Realizing that he can’t beat me in the ballot box, Turkey’s President Recep Tayyip Erdogan fled to other media: He put his main political opponent on charges of corruption, bribery, a criminal network and assistance to the illegal Labor Party of Kurdistan, although the accusations are deprived of reliable data. I was available available from my elected office because of the financial categories. “
“The Republic of fear under Mr. Erdogan”
“For years, Mr Erdogan’s regime has been dismissing democratic controls and balances – silenced the media, replaces the elected mayors with bureaucrats, sids the legislation, controls justice and manipulates the elections. Large -scale arrests of demonstrators and journalists in recent months have sent a creepy message: No one is safe. Votes can be canceled and freedoms to be removed at a time. Under Mr Erdogan, democracy has become a democracy of fear.
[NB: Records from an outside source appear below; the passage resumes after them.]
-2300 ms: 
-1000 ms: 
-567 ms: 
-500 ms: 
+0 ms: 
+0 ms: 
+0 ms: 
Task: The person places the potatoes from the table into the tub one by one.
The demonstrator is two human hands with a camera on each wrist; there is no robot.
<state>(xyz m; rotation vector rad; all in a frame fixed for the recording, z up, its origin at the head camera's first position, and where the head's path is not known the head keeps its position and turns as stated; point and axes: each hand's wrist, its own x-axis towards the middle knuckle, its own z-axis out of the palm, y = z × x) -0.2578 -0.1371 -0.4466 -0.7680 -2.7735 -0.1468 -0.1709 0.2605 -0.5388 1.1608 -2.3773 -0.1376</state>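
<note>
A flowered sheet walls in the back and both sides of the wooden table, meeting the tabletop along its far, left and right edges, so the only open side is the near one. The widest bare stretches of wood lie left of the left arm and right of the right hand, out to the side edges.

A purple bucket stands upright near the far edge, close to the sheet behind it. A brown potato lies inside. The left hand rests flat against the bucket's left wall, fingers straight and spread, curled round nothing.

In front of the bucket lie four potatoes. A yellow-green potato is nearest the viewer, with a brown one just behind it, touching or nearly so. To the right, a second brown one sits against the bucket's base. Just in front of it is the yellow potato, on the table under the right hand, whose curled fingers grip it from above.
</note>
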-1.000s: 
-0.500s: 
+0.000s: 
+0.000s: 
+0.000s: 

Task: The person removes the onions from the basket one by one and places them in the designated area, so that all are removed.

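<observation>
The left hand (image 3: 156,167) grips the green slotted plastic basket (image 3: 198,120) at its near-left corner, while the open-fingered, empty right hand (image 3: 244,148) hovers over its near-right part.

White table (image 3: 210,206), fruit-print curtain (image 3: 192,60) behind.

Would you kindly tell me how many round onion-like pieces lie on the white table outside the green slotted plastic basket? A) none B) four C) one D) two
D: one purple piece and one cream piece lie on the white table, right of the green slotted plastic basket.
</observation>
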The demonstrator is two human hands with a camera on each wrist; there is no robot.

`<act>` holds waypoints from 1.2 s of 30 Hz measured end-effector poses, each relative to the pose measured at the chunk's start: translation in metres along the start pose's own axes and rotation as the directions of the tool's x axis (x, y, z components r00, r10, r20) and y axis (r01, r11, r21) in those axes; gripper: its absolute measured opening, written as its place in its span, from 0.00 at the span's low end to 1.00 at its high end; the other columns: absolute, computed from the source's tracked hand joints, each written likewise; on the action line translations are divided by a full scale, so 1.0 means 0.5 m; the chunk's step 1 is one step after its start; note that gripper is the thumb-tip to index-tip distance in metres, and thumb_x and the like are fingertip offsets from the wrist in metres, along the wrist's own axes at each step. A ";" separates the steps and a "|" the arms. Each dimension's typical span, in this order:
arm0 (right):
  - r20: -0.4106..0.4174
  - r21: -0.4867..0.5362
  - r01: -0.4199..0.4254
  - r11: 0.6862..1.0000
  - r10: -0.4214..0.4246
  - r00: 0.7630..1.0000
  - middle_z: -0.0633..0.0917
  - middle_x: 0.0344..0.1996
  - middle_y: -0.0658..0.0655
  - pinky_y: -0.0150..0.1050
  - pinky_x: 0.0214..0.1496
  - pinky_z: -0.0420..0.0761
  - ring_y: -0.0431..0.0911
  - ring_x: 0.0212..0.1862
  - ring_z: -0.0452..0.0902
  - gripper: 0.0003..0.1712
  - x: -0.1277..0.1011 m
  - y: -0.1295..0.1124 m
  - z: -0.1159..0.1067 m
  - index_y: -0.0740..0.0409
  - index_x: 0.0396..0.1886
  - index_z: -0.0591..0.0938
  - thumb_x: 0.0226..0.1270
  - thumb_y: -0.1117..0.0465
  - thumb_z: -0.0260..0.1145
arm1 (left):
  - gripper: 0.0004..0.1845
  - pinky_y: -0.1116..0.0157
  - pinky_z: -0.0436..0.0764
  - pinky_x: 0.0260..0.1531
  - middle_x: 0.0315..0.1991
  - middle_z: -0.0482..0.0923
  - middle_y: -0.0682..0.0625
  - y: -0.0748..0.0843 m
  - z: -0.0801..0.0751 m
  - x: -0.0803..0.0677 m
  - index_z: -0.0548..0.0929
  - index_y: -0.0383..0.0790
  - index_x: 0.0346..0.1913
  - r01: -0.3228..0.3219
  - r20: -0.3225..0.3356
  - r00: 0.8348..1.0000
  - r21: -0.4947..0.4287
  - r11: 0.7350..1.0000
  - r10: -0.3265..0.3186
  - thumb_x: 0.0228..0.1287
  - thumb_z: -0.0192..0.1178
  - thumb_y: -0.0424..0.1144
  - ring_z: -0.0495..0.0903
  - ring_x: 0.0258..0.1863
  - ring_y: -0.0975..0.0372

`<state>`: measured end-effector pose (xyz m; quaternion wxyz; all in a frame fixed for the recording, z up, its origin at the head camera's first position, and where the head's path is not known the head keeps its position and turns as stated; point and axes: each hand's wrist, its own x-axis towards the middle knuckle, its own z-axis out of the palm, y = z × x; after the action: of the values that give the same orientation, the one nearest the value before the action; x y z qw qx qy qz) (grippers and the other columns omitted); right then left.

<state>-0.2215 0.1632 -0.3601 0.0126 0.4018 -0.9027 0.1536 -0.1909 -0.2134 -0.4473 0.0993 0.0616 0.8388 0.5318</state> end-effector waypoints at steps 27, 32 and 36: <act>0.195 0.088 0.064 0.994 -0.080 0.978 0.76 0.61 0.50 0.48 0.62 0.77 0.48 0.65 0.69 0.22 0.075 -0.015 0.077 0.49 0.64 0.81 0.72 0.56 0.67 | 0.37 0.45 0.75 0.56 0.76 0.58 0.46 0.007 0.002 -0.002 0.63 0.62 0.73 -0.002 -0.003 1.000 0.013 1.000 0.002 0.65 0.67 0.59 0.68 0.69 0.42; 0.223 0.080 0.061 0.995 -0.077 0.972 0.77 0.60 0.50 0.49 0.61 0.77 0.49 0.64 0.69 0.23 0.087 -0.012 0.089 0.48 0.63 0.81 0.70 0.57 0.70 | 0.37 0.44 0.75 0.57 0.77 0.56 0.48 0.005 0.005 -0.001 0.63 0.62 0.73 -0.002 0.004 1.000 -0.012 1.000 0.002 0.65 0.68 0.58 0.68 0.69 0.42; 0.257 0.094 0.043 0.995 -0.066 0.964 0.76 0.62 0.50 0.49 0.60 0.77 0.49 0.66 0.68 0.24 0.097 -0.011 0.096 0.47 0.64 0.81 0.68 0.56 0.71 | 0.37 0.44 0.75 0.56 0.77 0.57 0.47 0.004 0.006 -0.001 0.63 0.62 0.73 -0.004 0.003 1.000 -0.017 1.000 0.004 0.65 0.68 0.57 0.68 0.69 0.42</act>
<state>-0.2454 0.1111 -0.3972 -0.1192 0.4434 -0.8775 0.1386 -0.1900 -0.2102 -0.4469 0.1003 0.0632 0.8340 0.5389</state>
It is more than the slow erosion of democracy. It is the deliberate dissolution of the institutional foundations of our democracy. My detention marked a new phase in Turkey’s slip into authoritarianism and the use of arbitrary power. A country with a long democratic tradition is now facing the serious risk of crossing the point without returning.
The repression expanded beyond me. In a sweeping operation based on a indictment that is nothing more than a collection of deposits from secret witnesses, police arrested almost 100 people, including senior municipal executives and businessmen. Prior to the arrests, misinformation and defamation campaigns in pro -government media were preceded.
However, the people of Turkey responded with provocation. Despite the prohibition of demonstrations and barricades at the main entrances of cities, hundreds of thousands of citizens from Constantinople to the northeast city, traditional stronghold of Erdogan, took to the streets. Within a few hours and the following days since my reservation, people of all ages and backgrounds joined my party. Outside the headquarters of the Municipality of Constantinople, people made vigilance despite the ever tougher measures and arrests. “
’15 million people voted me’
“Even with repression, the Republican People’s Party successfully held its qualifiers last Sunday. The counting of the party showed that 15 million people, including 1.7 million registered party members, voted me as a candidate for the party’s president.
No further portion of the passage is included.